A practical case would be a patient with end-stage lung disease. The final common pathway for many pulmonary diseases is degeneration of the lungs to the point where insufficient oxygen enters the blood. These patients are often adequately treated with oxygen via nose prongs or facemask. While the patient's condition is not curable, providing oxygen can relieve the patient's subjective feeling of suffocation caused by decreased levels of oxygen in the blood. This is a clear example of a treatment that fulfills a basic physiologic need, causes significant symptomatic relief, and causes virtually no harm.

However, it is crucial to consider what effect a different set of facts would have on the ultimate halachic outcome. What if the patient suffers from emphysema, a severe lung disease? Theoretically, high oxygen concentrations could suppress the respiratory drive causing the patient to stop breathing completely! At this point, the relative risks and benefits of oxygen therapy must be reevaluated, and alternative, more invasive interventions such as placing the patient on a respirator or performing a lung transplant must be considered. In this case, obvious benefit and minimal risk, the two assumptions upon which rest the argument for treating every oxygen-starved patient, probably do not apply and we must call into question the obligation to give oxygen to this particular patient.


The same analysis is useful for evaluation of the obligation to provide nutrition and hydration to terminally ill patients. In order to obligate the physician to provide food and water via "artificial" means such as parenteral nutrition (intravenous), nasogastric tube (esophageal feeding tube), or gastrostomy tube (feeding tube surgically placed through the abdominal wall), our two assumptions must be met. Food and water must be beneficial, or at least not harmful, and the delivery system must be basically risk-free. This is not to say that nutrition and hydration need not be provided if our assumptions are not met. In cases where one or both assumptions are not absolutely true, we must analyze the individual circumstances involved in the patient's care. We perform a risk-benefit analysis and apply the appropriate halachic guidelines, such as obligation to provide or accept risky treatment, to determine the proper course of action.

An example of this approach to evaluating treatment options can be found in Igros Moshe (the published response of Rabbi Moshe Feinstein). Rabbi Feinstein was asked the question: "Should intravenous feeding be provided to a terminally ill patient for whom there is no method of relieving his pain, and should this be done even against the will of the patient?"

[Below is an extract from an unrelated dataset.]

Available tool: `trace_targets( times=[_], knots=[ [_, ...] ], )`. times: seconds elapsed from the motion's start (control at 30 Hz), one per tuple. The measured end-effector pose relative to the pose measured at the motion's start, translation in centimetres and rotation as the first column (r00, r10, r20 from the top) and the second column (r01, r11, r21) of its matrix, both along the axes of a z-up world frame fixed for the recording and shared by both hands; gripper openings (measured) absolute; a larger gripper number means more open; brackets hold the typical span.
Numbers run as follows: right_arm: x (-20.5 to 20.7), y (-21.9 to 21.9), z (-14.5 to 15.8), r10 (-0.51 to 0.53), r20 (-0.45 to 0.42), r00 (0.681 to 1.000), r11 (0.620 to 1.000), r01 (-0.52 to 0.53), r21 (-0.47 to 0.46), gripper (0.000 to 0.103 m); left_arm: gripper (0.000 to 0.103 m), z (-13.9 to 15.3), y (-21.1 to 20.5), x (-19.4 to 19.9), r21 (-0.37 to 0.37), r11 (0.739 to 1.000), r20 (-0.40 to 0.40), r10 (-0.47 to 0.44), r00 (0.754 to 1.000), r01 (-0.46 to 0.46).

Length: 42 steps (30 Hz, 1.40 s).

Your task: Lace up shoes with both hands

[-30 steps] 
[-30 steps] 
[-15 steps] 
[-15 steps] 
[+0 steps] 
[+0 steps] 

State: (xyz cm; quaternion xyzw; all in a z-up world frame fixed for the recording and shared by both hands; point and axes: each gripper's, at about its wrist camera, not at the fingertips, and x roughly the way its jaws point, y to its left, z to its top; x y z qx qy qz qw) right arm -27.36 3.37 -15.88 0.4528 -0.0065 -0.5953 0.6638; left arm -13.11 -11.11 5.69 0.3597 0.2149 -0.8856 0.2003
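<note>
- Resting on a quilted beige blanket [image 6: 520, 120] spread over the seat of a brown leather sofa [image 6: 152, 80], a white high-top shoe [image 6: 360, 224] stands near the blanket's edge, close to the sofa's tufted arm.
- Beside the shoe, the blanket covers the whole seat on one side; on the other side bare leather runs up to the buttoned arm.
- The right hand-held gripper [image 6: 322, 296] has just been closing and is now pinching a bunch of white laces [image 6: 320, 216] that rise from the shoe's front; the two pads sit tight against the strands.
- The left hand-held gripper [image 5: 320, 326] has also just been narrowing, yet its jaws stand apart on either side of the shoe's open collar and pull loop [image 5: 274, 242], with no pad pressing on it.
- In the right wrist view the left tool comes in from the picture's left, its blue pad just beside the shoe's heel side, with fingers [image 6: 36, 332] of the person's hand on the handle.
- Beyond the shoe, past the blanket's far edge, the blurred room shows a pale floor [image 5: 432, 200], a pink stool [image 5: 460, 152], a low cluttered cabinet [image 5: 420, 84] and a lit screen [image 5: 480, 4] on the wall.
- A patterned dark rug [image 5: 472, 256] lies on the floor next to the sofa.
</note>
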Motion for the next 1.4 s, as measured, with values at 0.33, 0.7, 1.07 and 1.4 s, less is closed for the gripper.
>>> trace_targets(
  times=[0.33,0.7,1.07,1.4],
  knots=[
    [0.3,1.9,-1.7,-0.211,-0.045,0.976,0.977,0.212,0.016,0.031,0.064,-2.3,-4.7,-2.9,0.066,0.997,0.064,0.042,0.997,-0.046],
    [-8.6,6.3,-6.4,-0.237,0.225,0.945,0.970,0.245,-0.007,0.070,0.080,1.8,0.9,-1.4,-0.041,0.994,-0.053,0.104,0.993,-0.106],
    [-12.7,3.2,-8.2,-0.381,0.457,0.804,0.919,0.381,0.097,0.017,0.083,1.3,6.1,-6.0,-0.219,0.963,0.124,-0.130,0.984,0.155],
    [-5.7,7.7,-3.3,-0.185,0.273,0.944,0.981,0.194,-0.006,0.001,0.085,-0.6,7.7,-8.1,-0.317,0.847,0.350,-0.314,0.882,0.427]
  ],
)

Rabbi Feinstein reiterates the requirement to provide oxygen to a suffering patient, regardless of the inability to cure the patient, because of oxygen's palliative benefits. He then responds to the question of providing intravenous nutrition to a terminally ill patient with the intent to

"extend [the patient's] life span [although] prolonging his suffering, when we feel that [the patient] has no pain from abstaining from food. . . Clearly, we must feed him food that will do him no harm, for food surely strengthens him somewhat, despite the fact that neither the patient nor his attendants are aware of this effect."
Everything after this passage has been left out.